La Scala di Seta review – Rossini's amiable farce fizzes along gleefully

This article is more than 7 years old

Theatre Royal, Glasgow
Scottish Opera’s smart semi-staging of this early comedy brought a standout performance from Nicholas Lester among a likable young cast under David Parry

In the same week that it premiered a new production of Duke Bluebeard’s Castle, Scottish Opera offered up the perfect counterpoint to its darkness with this performance of La Scala di Seta. Rossini’s early one-act comedy is known today almost entirely by its overture, but the whole plays out merrily as an amiable farce. It’s the usual nonsense of young lovers, thwarted suitors, duped guardians and hapless servants, a miniature prototype Barber of Seville without the famous bits. Rossinian musical hallmarks abound, not least in the mid-point quartet, where chaos reigns and the characters turn to the audience to express their bewilderment as the orchestral accompaniment fizzes gleefully along in the background.

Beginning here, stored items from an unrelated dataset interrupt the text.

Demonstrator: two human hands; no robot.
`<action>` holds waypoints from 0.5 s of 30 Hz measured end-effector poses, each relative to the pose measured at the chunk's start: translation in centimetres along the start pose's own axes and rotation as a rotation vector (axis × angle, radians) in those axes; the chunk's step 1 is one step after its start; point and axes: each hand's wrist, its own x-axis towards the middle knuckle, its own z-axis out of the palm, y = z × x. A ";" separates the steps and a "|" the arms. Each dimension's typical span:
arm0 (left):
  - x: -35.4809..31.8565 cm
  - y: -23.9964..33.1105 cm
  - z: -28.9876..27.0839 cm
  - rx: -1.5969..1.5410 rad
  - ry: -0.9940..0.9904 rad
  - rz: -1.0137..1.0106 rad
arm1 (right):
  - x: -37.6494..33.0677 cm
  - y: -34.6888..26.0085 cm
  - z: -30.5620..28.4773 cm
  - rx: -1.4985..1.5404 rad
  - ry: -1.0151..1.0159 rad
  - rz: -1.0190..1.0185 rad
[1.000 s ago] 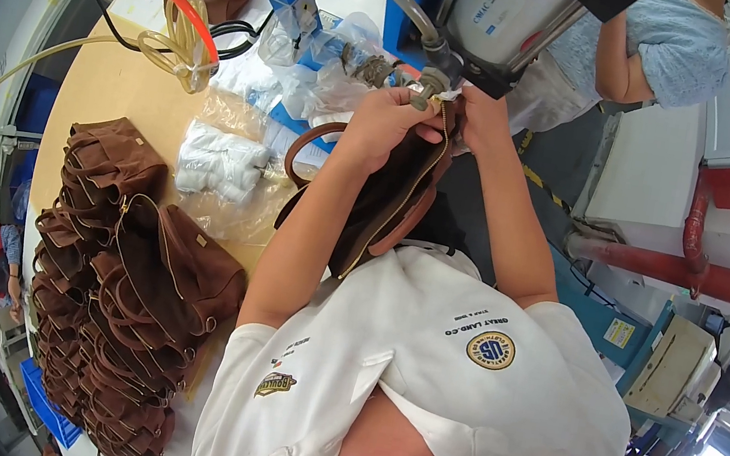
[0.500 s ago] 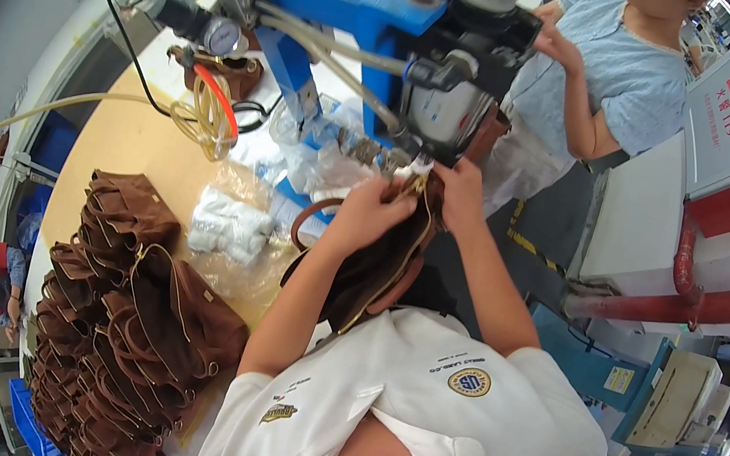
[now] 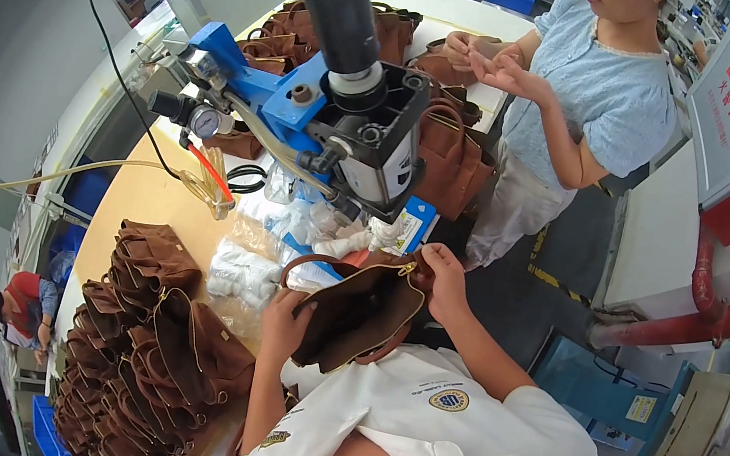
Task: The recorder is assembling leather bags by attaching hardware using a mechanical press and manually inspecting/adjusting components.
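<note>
Close to my chest I hold a brown handbag [image 3: 349, 313], its zipped mouth spread wide and the dark lining showing. My left hand [image 3: 283, 325] is closed on the bag's left edge, below a looped handle. At the far right corner of the mouth, my right hand [image 3: 444, 284] pinches the bag beside the gold zipper end [image 3: 407, 270]. Just beyond the bag stands a blue and black pneumatic press [image 3: 370, 138], apart from it. White wrapped bundles [image 3: 243, 274] lie on the table to the left of the bag.
Brown handbags are heaped [image 3: 144, 355] at the left, and more bags [image 3: 451, 165] stand behind the press. A hose [image 3: 56, 191] and a black cable cross the left side. A co-worker [image 3: 576, 99] stands at the far right, hands raised together. A gauge [image 3: 206, 121] sits on the press.
Both hands have drawn the bag back from under the press toward my body. My left hand has shifted from the zipper end to the left edge, and the mouth has widened. The view has tilted up.
</note>
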 end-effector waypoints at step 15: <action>-4.1 -5.0 -4.2 -0.703 -0.064 -0.281 | -4.6 2.1 12.2 -0.245 -0.608 -0.080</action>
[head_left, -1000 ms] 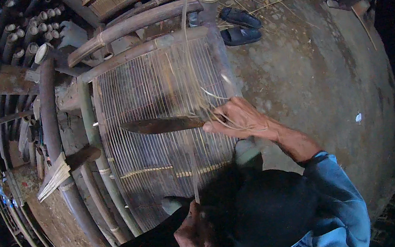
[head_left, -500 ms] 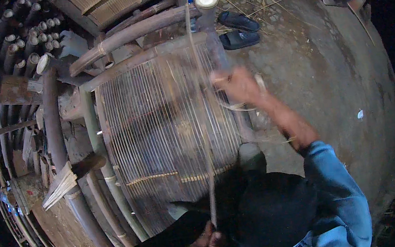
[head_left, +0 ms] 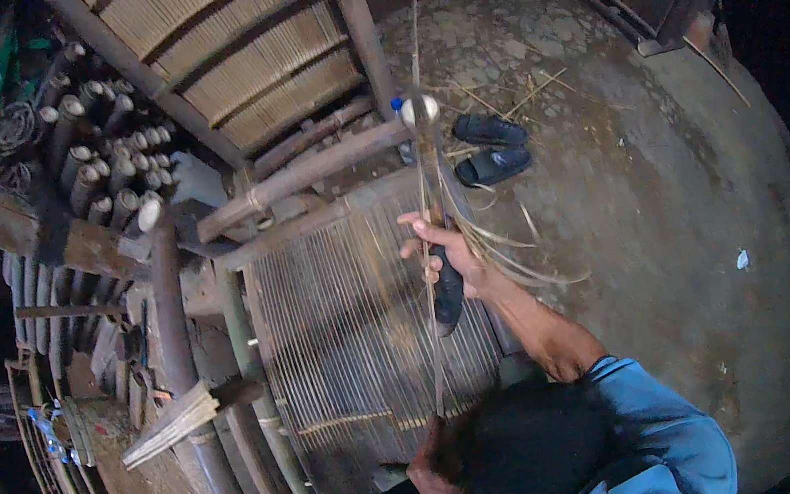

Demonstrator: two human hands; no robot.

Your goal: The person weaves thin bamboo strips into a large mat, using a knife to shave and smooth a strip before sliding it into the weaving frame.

It’s a slight work and it’s difficult to see why anyone would mount a full-scale production. Here, Scottish Opera hit on the near-perfect solution: the simplest of semi-staged performances, with the action played out in front of the orchestra. A handful of props brought the theatre to life (an evening scarf substituting for the titular silken ladder) and added visual elements to the comedy.

Jennifer France and Luciano Botelho led the likable young cast as the resourceful lovers, with fine support from mezzo Katie Bray in the best friend role, Christopher Turner as the clueless guardian and Joshua Bloom as the philandering suitor. The standout performance was Nicholas Lester as the hopelessly confused servant. Lester is by nature more of an aristocrat, but here he used his elegance for comic effect.

The performance was put together by conductor David Parry, who kept the action rolling along nicely with the Orchestra of Scottish Opera a sympathetic partner.